• YOUR ASSIGNMENT: Copy, from the listing, every line in which the string "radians" is present.

• SOURCE INFORMATION:
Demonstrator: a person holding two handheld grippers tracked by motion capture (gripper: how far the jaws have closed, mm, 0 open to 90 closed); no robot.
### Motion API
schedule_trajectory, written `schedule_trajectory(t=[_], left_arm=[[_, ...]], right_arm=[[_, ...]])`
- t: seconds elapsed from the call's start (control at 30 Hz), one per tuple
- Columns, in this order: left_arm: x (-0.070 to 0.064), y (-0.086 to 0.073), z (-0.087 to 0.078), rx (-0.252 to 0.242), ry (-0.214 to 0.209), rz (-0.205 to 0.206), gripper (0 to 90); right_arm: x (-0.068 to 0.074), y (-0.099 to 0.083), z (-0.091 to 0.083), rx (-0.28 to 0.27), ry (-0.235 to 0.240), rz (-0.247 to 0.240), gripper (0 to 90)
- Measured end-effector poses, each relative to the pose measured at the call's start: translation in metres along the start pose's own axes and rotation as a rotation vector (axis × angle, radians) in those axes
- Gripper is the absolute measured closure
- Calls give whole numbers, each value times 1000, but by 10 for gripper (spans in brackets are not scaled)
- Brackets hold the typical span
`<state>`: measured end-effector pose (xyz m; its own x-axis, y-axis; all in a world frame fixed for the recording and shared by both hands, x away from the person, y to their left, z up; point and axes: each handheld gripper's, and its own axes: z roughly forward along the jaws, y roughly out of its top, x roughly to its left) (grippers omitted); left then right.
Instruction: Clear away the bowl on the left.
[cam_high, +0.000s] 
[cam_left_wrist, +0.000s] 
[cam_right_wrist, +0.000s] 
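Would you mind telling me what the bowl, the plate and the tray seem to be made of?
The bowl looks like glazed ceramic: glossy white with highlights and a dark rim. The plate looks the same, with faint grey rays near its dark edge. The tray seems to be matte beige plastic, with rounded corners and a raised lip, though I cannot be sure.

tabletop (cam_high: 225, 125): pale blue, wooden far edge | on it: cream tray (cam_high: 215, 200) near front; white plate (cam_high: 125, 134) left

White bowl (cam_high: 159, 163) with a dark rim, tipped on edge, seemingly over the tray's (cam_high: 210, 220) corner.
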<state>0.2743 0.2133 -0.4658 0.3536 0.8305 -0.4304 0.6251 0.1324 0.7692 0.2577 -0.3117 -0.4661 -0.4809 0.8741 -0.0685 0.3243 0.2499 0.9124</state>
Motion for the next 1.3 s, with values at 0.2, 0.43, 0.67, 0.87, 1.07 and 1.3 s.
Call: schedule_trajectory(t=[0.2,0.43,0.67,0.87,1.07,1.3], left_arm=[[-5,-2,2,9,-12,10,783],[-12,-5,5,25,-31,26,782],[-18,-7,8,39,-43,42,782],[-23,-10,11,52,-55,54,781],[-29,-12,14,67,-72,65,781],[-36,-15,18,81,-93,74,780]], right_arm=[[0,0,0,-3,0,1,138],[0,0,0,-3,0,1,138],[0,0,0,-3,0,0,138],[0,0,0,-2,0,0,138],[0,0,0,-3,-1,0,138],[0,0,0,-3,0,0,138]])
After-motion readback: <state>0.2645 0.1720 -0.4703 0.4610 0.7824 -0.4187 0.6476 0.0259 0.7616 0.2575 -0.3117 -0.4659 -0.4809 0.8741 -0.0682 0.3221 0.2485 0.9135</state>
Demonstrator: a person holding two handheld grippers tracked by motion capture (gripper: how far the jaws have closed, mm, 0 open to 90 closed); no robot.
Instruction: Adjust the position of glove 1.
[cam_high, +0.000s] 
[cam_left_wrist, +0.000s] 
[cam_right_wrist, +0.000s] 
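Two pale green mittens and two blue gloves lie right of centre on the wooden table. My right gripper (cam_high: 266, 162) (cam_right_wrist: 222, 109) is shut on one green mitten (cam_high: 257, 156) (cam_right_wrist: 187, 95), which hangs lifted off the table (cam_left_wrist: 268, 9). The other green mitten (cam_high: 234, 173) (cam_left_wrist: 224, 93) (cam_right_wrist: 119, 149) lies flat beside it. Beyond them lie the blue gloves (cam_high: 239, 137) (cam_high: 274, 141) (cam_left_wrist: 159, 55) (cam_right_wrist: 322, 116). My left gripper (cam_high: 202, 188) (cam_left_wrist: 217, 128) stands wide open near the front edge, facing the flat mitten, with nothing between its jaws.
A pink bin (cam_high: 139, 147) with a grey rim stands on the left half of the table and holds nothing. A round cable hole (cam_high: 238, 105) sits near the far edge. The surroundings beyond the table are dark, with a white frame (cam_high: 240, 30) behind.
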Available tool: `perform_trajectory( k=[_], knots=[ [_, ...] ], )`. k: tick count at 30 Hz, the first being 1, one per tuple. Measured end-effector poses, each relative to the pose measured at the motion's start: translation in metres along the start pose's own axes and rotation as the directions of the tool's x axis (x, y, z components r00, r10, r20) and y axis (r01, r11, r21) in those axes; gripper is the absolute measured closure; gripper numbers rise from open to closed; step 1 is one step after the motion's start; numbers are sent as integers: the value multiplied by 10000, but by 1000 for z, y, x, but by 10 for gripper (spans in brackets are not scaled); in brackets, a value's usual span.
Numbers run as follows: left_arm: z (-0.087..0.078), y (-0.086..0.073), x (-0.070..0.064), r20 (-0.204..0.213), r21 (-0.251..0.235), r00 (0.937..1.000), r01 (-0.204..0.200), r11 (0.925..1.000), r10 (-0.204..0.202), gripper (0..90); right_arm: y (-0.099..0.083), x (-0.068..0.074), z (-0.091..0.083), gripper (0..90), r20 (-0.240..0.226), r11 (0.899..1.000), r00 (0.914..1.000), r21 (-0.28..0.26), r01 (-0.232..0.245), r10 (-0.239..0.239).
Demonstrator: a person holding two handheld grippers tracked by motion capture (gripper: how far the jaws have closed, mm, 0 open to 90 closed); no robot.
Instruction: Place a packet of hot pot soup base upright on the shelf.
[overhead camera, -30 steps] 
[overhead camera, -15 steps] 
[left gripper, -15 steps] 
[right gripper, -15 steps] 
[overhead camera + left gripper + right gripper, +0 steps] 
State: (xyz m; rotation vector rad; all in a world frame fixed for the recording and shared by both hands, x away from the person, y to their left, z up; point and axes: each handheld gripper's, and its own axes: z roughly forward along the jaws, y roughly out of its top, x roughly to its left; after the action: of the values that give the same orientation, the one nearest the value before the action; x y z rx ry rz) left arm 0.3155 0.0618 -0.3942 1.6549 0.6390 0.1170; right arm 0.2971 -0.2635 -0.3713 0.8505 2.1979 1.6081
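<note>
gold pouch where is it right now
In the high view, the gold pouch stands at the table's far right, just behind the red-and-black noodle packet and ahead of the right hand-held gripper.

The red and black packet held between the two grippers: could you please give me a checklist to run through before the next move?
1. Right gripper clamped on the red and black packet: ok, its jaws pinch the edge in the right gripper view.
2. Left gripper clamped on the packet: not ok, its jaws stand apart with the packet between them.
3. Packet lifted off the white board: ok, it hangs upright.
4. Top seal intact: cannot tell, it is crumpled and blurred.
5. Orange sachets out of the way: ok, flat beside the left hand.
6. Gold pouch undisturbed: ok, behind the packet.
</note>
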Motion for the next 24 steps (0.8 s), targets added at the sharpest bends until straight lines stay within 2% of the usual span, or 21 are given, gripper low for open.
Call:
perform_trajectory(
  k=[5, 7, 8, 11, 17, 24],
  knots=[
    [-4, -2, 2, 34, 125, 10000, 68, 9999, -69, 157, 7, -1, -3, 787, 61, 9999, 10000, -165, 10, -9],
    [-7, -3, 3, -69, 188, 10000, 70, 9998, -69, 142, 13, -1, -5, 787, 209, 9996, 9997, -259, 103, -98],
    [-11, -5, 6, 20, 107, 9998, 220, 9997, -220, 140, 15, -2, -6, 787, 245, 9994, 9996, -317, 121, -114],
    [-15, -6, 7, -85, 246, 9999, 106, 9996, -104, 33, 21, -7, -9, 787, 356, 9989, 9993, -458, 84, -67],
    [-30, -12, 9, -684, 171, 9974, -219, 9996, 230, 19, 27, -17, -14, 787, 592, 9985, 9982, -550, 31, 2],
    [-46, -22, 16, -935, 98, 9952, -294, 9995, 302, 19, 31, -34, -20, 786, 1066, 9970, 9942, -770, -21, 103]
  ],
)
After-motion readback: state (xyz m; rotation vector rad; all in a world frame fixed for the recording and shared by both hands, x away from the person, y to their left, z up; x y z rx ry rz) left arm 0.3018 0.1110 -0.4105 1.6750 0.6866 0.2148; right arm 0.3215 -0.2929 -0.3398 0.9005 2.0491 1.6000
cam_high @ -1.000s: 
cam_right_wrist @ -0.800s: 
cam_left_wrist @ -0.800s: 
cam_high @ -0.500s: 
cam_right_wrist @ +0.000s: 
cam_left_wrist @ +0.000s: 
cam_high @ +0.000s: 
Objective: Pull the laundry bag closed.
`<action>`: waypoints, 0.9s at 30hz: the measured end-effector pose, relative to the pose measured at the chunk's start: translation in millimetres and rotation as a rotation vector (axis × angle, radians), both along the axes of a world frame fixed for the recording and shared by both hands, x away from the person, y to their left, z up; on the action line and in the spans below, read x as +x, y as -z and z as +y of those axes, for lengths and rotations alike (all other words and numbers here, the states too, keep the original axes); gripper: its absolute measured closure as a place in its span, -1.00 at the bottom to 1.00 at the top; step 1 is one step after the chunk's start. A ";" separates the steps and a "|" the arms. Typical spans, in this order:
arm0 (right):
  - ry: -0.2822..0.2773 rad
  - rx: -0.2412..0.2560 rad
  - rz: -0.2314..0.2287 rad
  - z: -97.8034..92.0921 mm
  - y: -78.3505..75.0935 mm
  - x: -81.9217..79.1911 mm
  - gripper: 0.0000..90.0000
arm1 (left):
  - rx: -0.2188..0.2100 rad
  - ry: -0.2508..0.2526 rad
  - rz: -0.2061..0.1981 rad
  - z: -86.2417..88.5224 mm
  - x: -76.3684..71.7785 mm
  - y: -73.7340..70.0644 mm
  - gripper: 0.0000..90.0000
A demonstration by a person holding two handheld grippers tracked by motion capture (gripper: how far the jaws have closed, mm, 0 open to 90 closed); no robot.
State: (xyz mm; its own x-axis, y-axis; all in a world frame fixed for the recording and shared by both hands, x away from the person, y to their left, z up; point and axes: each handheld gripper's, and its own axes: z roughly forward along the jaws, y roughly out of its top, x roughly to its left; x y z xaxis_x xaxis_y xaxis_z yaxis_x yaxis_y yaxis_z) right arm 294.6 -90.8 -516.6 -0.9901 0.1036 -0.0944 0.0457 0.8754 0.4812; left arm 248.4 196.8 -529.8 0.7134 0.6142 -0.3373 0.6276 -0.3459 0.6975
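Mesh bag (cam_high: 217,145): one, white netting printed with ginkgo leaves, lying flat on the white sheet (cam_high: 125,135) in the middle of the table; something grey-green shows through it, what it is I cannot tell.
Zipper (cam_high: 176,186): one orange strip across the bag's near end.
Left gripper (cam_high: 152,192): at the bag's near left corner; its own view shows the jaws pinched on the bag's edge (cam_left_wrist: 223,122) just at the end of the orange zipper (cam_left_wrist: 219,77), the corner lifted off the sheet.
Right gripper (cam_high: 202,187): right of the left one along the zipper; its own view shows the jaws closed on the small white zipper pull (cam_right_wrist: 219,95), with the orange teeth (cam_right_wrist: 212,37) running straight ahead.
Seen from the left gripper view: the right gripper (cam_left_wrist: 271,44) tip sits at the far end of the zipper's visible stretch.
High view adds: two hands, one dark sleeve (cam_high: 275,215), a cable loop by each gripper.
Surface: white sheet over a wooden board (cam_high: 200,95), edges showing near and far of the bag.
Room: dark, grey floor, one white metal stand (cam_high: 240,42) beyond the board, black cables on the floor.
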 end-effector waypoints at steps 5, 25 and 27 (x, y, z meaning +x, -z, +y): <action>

• WRITTEN SOLUTION:
- Measured end-effector poses, each relative to the pose measured at the call's start: translation in metres along the start pose's own axes and rotation as a rotation vector (axis × angle, radians) in those axes
`<action>`: waypoints, 0.9s at 30hz: the measured end-effector pose, relative to the pose measured at the chunk's start: translation in millimetres and rotation as a rotation vector (axis × angle, radians), both along the axes of a world frame fixed for the recording and shared by both hands, x away from the person, y to their left, z up; on the action line and in the spans below, read x as +x, y as -z and z as +y of those axes, for lengths and rotations alike (all other words and numbers here, the states too, keep the original axes); gripper: its absolute measured closure as a place in its span, -1.00 at the bottom to 1.00 at the top; step 1 is one step after the chunk's start. A ";" separates the steps and a "|" the arms. Typical spans, in this order:

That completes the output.